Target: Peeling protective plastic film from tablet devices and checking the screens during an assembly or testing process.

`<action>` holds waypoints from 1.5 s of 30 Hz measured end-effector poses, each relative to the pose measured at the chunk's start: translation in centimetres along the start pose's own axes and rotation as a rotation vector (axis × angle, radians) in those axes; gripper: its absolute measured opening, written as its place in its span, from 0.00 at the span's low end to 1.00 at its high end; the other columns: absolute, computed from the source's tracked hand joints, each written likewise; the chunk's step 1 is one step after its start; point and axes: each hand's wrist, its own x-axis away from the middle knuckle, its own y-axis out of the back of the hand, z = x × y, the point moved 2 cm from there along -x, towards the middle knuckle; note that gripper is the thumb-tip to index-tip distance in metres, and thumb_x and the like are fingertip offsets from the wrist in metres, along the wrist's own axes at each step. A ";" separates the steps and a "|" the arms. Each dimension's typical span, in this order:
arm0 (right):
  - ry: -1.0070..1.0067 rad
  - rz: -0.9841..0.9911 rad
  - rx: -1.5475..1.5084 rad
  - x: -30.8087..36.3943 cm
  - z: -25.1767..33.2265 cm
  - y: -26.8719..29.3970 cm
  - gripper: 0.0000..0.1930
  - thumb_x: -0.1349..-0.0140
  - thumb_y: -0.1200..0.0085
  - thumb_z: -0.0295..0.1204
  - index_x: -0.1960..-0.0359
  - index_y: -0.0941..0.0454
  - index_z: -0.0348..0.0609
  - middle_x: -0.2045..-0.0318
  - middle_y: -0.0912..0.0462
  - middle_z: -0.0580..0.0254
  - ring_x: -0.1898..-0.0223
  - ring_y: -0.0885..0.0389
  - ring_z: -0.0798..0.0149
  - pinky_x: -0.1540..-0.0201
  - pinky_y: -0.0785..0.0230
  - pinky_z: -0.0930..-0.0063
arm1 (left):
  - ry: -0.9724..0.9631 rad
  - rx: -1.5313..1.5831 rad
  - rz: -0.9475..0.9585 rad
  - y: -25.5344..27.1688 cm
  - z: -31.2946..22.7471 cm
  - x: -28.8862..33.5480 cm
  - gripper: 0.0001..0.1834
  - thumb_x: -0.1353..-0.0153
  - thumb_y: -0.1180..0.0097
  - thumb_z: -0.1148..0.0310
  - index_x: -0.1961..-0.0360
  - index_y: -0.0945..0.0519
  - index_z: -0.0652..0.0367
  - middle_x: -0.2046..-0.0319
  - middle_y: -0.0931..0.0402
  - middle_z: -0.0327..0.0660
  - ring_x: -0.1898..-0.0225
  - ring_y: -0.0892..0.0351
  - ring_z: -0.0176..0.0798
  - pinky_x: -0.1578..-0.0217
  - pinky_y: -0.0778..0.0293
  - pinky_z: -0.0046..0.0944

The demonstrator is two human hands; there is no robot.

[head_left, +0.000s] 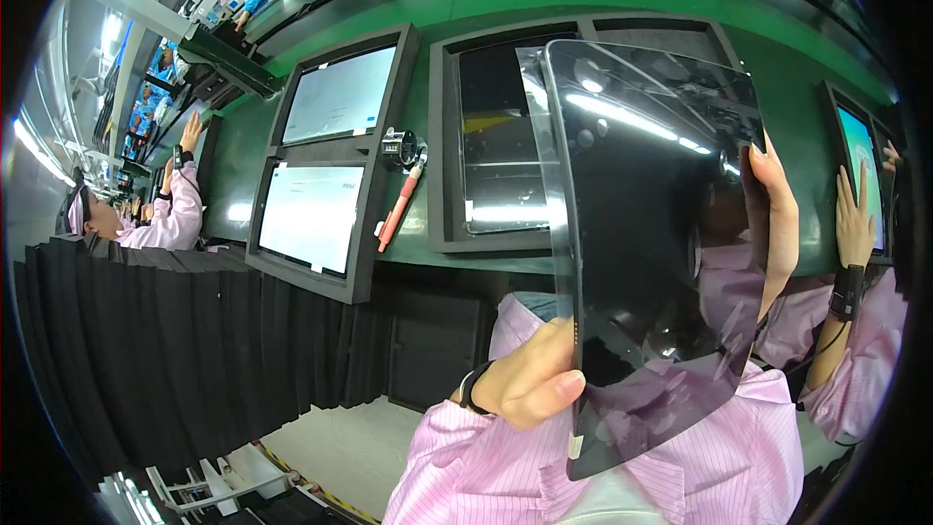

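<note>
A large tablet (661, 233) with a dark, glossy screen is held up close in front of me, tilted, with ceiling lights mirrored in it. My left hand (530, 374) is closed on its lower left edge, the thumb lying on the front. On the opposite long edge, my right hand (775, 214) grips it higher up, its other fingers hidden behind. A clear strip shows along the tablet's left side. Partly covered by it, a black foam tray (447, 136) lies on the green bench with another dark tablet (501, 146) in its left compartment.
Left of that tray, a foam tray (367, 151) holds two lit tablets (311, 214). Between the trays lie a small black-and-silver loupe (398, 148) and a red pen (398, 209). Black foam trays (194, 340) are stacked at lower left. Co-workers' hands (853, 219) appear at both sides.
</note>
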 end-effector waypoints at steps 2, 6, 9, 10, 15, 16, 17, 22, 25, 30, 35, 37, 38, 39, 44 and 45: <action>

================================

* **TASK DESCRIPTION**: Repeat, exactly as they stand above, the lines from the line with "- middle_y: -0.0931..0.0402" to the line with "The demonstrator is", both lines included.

* **WRITTEN SOLUTION**:
  - middle_y: -0.0931..0.0402
  - middle_z: -0.0327..0.0660
  - ring_x: -0.1898..-0.0225
  - ring_y: -0.0892..0.0351
  - ring_z: -0.0176..0.0798
  - pinky_x: -0.1578..-0.0217
  - pinky_y: -0.0778..0.0293
  - pinky_z: -0.0046..0.0944

The demonstrator is two human hands; there is no robot.

The exercise is now done.